In a Database State driven by ID cards

In the Database State, in a digital state linked by digital ID for “convenience” and “efficiency”, a finding by HMG that you had ‘moved abroad’ would not just automatically terminate your child benefit payments but also terminate your health care and ongoing medical treatments, terminate your repeat prescriptions and your GP registration, and remove you from waiting lists. 

Some of that may be survivable, and some of that mess can be undone. Being taken off a waiting list can be reversed by adding you back, for example – but you are added to the back of the queue…

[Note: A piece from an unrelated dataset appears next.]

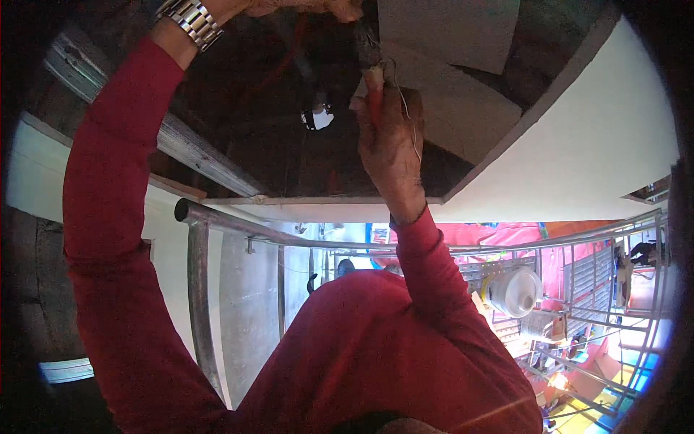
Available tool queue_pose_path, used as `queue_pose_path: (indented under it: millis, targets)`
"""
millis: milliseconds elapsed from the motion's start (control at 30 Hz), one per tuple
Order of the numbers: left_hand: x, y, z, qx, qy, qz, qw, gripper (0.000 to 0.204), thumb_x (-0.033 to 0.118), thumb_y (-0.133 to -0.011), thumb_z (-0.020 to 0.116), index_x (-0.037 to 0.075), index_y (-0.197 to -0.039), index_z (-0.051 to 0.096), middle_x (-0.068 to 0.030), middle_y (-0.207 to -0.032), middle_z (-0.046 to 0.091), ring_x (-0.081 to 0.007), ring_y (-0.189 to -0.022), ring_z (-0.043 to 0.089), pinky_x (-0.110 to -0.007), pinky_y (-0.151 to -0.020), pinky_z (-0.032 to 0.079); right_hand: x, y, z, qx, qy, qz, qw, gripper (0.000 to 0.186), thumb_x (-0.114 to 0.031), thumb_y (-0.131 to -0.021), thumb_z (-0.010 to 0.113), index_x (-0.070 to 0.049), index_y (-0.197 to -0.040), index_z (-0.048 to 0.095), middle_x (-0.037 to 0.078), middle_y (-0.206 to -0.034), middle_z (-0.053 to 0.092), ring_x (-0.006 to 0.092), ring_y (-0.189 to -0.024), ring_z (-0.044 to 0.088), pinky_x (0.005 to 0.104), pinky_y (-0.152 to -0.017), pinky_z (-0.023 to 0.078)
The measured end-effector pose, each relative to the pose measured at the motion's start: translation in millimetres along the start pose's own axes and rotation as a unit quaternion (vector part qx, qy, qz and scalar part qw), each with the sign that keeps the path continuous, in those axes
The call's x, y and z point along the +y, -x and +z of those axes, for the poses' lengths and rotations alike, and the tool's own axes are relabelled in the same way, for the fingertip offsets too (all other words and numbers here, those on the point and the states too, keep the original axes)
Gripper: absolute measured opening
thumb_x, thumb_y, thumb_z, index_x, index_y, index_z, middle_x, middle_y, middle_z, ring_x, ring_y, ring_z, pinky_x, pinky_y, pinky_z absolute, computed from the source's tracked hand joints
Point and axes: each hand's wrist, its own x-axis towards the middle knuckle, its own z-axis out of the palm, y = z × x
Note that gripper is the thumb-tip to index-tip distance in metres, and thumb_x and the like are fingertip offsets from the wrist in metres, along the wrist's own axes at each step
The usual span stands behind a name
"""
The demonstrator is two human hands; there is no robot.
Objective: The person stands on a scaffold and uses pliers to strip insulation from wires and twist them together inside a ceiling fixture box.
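My right hand [394,152] is raised into a dark ceiling opening, its fingers wrapped round the red handle of a tool that looks like pliers [374,98]. The tool's dark metal head points up toward my left hand [311,4]. That hand reaches in from the upper left, cut by the top edge, with its fingertips closed just above the tool; what they grip is hidden. A thin pale wire [408,108] loops from beside the tool's head down along my right hand.
A metal channel [202,159] crosses the opening at left. White ceiling board [578,130] borders the opening at right. A scaffold pipe rail [267,224] stands below. Beyond my right arm, a white bucket [515,291] sits on the scaffold platform, beside metal bars [614,318].
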Motion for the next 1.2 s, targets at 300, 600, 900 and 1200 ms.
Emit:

Your medical records and medical notes have previously been excluded from such powers and such ‘secondary uses’, but our colleagues at medConfidential expect Wes Streeting to remove that exclusion and to include health data in the coming months when he weakens other protections there to prevent these types of mistake that can have real consequences for your health.

Mr Streeting is also expected to remove your right to object to the Government using your medical records for any administrative purpose that they choose, as the TBI culture groupies at the just-launched “Data Alliance” want him to do.

Many people want things to be the way they used to be; to put the world (and you) back to the way it seemed to be to them when they were a child. Others have delusions of grandeur and competence. “Take it or leave it” might be driving the TechBros and billionaire-backed influencers and their influencees right now, but while you can drive users who remain with your product, driving an electorate is a distinctly different proposition.